George Polya was a Hungarian mathematician who made contributions in many branches of mathematics, among which was probability theory. In this blog we will discuss the “Random Walk” problem in probability. What is interesting is that George Polya actually first theorized this problem by accident.
George Polya was at that time a professor at a university in Zurich, Switzerland. The beautiful landscape there helped him develop a habit: taking afternoon walks in local gardens. One day, when he took his afternoon walks, one strange thing happened: he met a young couple six times. Well, I don’t know how large the garden was and how many paths were there, but this coincidence did surprise our mathematician. He was wondering how could this be possible, considering that he was then taking a random walk. After he mentioned this to his wife, he decided to do some research on the probability regarding random walk. His research actually established a new topic in probability theory.
Now let’s begin our discussion about the random walk problem with the simplest case. Consider one object moving along a straight line. Our assumptions are that this object can only move leftward or rightward, and the distance it moves each time is just one unit. For each time, it has a 50% chance to move leftward and a 50% chance to move rightward. A random walk model is thus created. And now we can ask: if when the object return to the starting point, the movement will end, then what is the probability that the object could return to the starting point? Thanks to George Polya’s work, the answer is 100%. Although some people may think this is unlikely, that’s only because when we think about this problem, we have a pre-assumption that the time is limited, or finite, which is always true in our real life.
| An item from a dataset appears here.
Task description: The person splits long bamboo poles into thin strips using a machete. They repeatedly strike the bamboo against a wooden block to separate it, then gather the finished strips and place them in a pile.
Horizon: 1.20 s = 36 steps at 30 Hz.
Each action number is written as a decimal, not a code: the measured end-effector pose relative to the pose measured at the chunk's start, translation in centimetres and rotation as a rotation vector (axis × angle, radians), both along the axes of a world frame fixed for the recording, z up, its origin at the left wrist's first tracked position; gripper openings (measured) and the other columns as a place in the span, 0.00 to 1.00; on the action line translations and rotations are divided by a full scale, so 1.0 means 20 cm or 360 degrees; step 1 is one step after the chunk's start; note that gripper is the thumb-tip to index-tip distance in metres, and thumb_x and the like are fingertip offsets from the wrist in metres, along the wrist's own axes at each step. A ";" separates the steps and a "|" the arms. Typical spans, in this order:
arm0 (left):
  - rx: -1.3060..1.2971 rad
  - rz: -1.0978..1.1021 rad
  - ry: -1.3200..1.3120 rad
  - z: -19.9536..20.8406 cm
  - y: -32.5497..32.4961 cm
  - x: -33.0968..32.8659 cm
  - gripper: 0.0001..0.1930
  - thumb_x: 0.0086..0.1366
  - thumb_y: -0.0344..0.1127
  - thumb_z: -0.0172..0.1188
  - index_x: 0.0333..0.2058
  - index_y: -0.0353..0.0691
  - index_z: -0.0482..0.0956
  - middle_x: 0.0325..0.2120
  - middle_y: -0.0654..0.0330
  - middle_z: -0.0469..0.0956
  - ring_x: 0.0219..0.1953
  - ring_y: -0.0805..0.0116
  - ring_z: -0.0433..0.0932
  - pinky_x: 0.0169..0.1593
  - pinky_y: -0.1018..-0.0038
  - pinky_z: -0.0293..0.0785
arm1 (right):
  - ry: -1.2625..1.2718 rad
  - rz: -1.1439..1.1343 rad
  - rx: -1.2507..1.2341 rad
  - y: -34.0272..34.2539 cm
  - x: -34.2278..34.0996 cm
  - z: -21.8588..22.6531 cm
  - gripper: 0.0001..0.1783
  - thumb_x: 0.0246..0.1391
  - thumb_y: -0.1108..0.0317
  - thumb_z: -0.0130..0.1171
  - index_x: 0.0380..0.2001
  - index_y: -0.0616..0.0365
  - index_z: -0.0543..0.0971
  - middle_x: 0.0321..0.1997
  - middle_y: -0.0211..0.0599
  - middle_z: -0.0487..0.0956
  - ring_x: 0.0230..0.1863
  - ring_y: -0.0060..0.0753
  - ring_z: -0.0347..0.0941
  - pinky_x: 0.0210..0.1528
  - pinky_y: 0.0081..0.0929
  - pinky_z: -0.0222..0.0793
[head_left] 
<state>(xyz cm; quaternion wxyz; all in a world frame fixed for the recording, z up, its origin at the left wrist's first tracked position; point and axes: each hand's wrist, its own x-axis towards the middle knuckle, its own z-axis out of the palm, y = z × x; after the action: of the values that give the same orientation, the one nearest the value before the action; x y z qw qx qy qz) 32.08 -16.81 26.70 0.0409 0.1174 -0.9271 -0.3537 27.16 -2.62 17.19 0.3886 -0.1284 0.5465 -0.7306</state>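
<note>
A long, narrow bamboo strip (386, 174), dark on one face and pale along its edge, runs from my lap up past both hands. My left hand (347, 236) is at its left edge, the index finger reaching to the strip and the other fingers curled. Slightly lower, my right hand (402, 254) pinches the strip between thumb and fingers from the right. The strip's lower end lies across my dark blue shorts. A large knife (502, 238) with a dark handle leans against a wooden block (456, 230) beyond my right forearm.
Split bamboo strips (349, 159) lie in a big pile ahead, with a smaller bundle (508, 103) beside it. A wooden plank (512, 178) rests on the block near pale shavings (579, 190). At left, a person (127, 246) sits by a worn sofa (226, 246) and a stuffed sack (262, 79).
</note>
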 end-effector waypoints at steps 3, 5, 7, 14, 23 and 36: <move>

However, this mathematical model sets the time as endless, so it means when there is enough time and the object keeps moving endlessly, at last it will almost always return to the starting point.
When combining this theoretical conclusion with real life experience, mathematicians created the so-called “Drunken Man Going Home” problem. Assume there is a drunken man. He comes out of a bar and walks randomly along the line connecting his home and the bar. Once he gets home he will stop. Then what is the probability that the drunken man could finally get home? The answer to this funny question is still 100%. The math model of this problem is equivalent to the previous one. Because when time approaches infinite, the different positions of fixed points on the line actually make no differences. In my own words, any finite number in front of infinite vanishes to zero. So in this case, we just move the ending point from the starting point in the first example, to a new fixed point which denotes the drunken man’s home in the second example. The result keeps unchanged.
But mathematical problems always go from simple cases to complex cases. In the original random walk along a straight line, if we change the condition from “along a straight line” to “in a two-dimensional plane”, the complexity of this problem will definitely increase. If we change the condition to “in a three-dimensional space”, the complexity of this problem will increase dramatically. And the answers to this problem also change. The law is that, when the dimension increases, the chances that the object could get back to its starting point decreases, with the assumption that other conditions keep unchanged. For example, for a three-dimensional space, the probability is 34%; for four-dimensional space, the probability is 19.3%; when the dimension reaches eight, the probability that the object can get back is only around 7.3%. This means that there is only a lucky “drunken man”, who could always find a way home; there is no lucky “bird”: in a three-dimensional space, if the bird flies randomly, its chance to get back to its nest is much smaller! (Even if it could fly endlessly.)
Some people may cannot help ask, what can the theorem on random walk be used for. Well, obviously it is not developed to help drunken men feel confident when they need find a way home. It does have very wide applications in various areas. I will broadly list its applications in three different areas.
In economics, the theorem on random walks generates a hypothesis called “random walk hypothesis”. With the help of this hypothesis, economists could construct math models to research factors affecting shares price and the change of shares prices. It is quite understandable because randomness is q characteristic of the stock market.
In physics, the famous Brownian motion can apply the theorem on random walk to achieve the purpose to simplify the system. Since molecules move randomly to every direction, if we make an assumption that the molecules will only move to a finite number N directions, then the problem can be converted to a random walk problem in finite dimensional space. We could estimate the case in real physical world through our approximation in theoretical random walk models.
In genetics, a random walk could be used to explain the change of genetic frequency — a phenomenon that finally leads to genetic drift. Because gene mutation is always random, when we view the original gene pool as a point in a multi-dimensional space, then each gene mutation will generate a new gene pool, which can be viewed as a new point that forms through the original point’s random walk. After countless random walks, we could use the computer to draw pictures that show the trajectory of these abstracted points. The trend and some important characteristics of a gene drift could be described by this.
Randomness is everywhere in nature. At first glance, randomness connotes lack of order, unpredictable and uncontrollable. However, after mathematician’s great job, we do gain many laws and theorems on randomness. Random walk now has very wide applications in various disciplines, and we must attribute this partially to the coincidence happened to George Polya.